Work item
Once you have read the data below, set it all down again exactly.

Data to process
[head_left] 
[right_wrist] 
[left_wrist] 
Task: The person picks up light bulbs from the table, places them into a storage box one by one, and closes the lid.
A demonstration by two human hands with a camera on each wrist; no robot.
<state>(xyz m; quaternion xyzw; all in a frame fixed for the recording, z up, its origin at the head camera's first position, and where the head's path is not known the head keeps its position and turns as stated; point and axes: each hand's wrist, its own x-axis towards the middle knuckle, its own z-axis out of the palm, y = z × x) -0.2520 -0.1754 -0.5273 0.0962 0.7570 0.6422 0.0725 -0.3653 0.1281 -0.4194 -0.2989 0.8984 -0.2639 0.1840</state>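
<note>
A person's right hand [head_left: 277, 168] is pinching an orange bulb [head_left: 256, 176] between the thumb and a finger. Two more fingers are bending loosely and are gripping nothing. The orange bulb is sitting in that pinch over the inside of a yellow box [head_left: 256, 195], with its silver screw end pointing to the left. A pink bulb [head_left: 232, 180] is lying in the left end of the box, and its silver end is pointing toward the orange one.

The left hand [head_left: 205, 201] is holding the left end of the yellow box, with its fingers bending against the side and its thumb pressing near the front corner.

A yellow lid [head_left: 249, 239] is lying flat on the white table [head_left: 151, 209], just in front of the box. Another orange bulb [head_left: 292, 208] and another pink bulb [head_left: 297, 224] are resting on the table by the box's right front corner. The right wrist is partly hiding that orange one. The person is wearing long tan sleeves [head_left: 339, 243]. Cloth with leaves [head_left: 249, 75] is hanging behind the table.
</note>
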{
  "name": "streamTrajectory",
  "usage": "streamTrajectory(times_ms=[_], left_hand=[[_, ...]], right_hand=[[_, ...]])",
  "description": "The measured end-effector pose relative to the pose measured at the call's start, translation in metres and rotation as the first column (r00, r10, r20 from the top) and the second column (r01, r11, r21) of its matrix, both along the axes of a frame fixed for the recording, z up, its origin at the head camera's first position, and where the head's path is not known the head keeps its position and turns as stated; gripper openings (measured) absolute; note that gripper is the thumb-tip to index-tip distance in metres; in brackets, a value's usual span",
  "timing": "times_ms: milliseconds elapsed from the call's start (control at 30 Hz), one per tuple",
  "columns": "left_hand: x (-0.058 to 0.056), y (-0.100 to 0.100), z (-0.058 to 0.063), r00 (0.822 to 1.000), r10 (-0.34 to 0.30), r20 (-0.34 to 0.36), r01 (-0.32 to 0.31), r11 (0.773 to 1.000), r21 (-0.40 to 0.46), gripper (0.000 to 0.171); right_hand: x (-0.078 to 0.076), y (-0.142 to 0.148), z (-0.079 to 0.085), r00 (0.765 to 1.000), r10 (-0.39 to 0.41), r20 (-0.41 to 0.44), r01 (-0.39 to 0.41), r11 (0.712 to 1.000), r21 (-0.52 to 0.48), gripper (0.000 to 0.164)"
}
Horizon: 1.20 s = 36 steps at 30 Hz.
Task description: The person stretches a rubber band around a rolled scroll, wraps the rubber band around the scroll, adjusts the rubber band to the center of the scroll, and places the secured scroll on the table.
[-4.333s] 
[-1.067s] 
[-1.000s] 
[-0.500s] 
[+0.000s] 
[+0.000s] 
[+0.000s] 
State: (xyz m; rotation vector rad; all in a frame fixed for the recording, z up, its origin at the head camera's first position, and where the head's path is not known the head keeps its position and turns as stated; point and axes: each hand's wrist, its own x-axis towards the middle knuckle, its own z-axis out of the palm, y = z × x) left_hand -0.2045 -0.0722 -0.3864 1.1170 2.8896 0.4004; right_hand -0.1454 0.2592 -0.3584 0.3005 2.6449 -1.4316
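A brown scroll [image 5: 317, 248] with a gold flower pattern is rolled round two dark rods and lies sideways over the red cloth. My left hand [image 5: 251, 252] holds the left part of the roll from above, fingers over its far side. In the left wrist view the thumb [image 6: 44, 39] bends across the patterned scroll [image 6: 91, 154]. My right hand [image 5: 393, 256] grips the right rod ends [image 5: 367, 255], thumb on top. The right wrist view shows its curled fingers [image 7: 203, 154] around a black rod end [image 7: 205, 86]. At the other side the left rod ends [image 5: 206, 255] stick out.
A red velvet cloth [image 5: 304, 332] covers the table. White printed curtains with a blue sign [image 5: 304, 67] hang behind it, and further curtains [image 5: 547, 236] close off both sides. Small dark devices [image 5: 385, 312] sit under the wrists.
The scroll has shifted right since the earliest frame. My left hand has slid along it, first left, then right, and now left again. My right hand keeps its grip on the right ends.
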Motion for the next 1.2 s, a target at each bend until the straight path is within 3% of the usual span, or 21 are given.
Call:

Response to this exercise
[head_left] 
[right_wrist] 
[left_wrist] 
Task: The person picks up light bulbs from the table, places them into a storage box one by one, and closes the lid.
A demonstration by two human hands with a camera on each wrist; no robot.
<state>(xyz m; quaternion xyzw; all in a frame fixed for the recording, z up, its origin at the head camera's first position, and where the head's path is not known the head keeps its position and turns as stated; point and axes: each hand's wrist, its own x-axis towards the middle knuckle, its own z-axis out of the palm, y = z × x) -0.2520 -0.1754 -0.5273 0.0962 0.7570 0.6422 0.0725 -0.3653 0.1281 -0.4194 -0.2989 0.8984 -0.2639 0.1840</state>
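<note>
A person's right hand [head_left: 277, 168] is pinching an orange bulb [head_left: 256, 176] between the thumb and a finger. Two more fingers are bending loosely and are gripping nothing. The orange bulb is sitting in that pinch over the inside of a yellow box [head_left: 256, 195], with its silver screw end pointing to the left. A pink bulb [head_left: 232, 180] is lying in the left end of the box, and its silver end is pointing toward the orange one.

The left hand [head_left: 205, 201] is holding the left end of the yellow box, with its fingers bending against the side and its thumb pressing near the front corner.

A yellow lid [head_left: 249, 239] is lying flat on the white table [head_left: 151, 209], just in front of the box. Another orange bulb [head_left: 292, 208] and another pink bulb [head_left: 297, 224] are resting on the table by the box's right front corner. The right wrist is partly hiding that orange one. The person is wearing long tan sleeves [head_left: 339, 243]. Cloth with leaves [head_left: 249, 75] is hanging behind the table.
</note>
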{
  "name": "streamTrajectory",
  "usage": "streamTrajectory(times_ms=[_], left_hand=[[_, ...]], right_hand=[[_, ...]])",
  "description": "The measured end-effector pose relative to the pose measured at the call's start, translation in metres and rotation as the first column (r00, r10, r20 from the top) and the second column (r01, r11, r21) of its matrix, both along the axes of a frame fixed for the recording, z up, its origin at the head camera's first position, and where the head's path is not known the head keeps its position and turns as stated; gripper openings (measured) absolute; note that gripper is the thumb-tip to index-tip distance in metres; in brackets, a value's usual span",
  "timing": "times_ms: milliseconds elapsed from the call's start (control at 30 Hz), one per tuple",
  "columns": "left_hand: x (-0.058 to 0.056), y (-0.100 to 0.100), z (-0.058 to 0.063), r00 (0.822 to 1.000), r10 (-0.34 to 0.30), r20 (-0.34 to 0.36), r01 (-0.32 to 0.31), r11 (0.773 to 1.000), r21 (-0.40 to 0.46), gripper (0.000 to 0.171); right_hand: x (-0.078 to 0.076), y (-0.142 to 0.148), z (-0.079 to 0.085), r00 (0.765 to 1.000), r10 (-0.39 to 0.41), r20 (-0.41 to 0.44), r01 (-0.39 to 0.41), r11 (0.712 to 1.000), r21 (-0.52 to 0.48), gripper (0.000 to 0.164)"
}
Horizon: 1.20 s = 36 steps at 30 Hz.
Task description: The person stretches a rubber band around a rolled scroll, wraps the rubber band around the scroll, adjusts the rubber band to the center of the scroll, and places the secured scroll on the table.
[-4.333s] 
[-1.067s] 
[-1.000s] 
[-0.500s] 
[+0.000s] 
[+0.000s] 
[+0.000s] 
State: (xyz m; rotation vector rad; all in a frame fixed for the recording, z up, its origin at the head camera's first position, and where the head's path is not known the head keeps its position and turns as stated; point and axes: each hand's wrist, its own x-axis towards the middle knuckle, its own z-axis out of the palm, y = z × x) left_hand -0.2045 -0.0722 -0.3864 1.1170 2.8896 0.4004; right_hand -0.1454 0.2592 -0.3584 0.3005 2.6449 -1.4316
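A brown scroll [image 5: 317, 248] with a gold flower pattern is rolled round two dark rods and lies sideways over the red cloth. My left hand [image 5: 251, 252] holds the left part of the roll from above, fingers over its far side. In the left wrist view the thumb [image 6: 44, 39] bends across the patterned scroll [image 6: 91, 154]. My right hand [image 5: 393, 256] grips the right rod ends [image 5: 367, 255], thumb on top. The right wrist view shows its curled fingers [image 7: 203, 154] around a black rod end [image 7: 205, 86]. At the other side the left rod ends [image 5: 206, 255] stick out.
A red velvet cloth [image 5: 304, 332] covers the table. White printed curtains with a blue sign [image 5: 304, 67] hang behind it, and further curtains [image 5: 547, 236] close off both sides. Small dark devices [image 5: 385, 312] sit under the wrists.
The scroll has shifted right since the earliest frame. My left hand has slid along it, first left, then right, and now left again. My right hand keeps its grip on the right ends.
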Motion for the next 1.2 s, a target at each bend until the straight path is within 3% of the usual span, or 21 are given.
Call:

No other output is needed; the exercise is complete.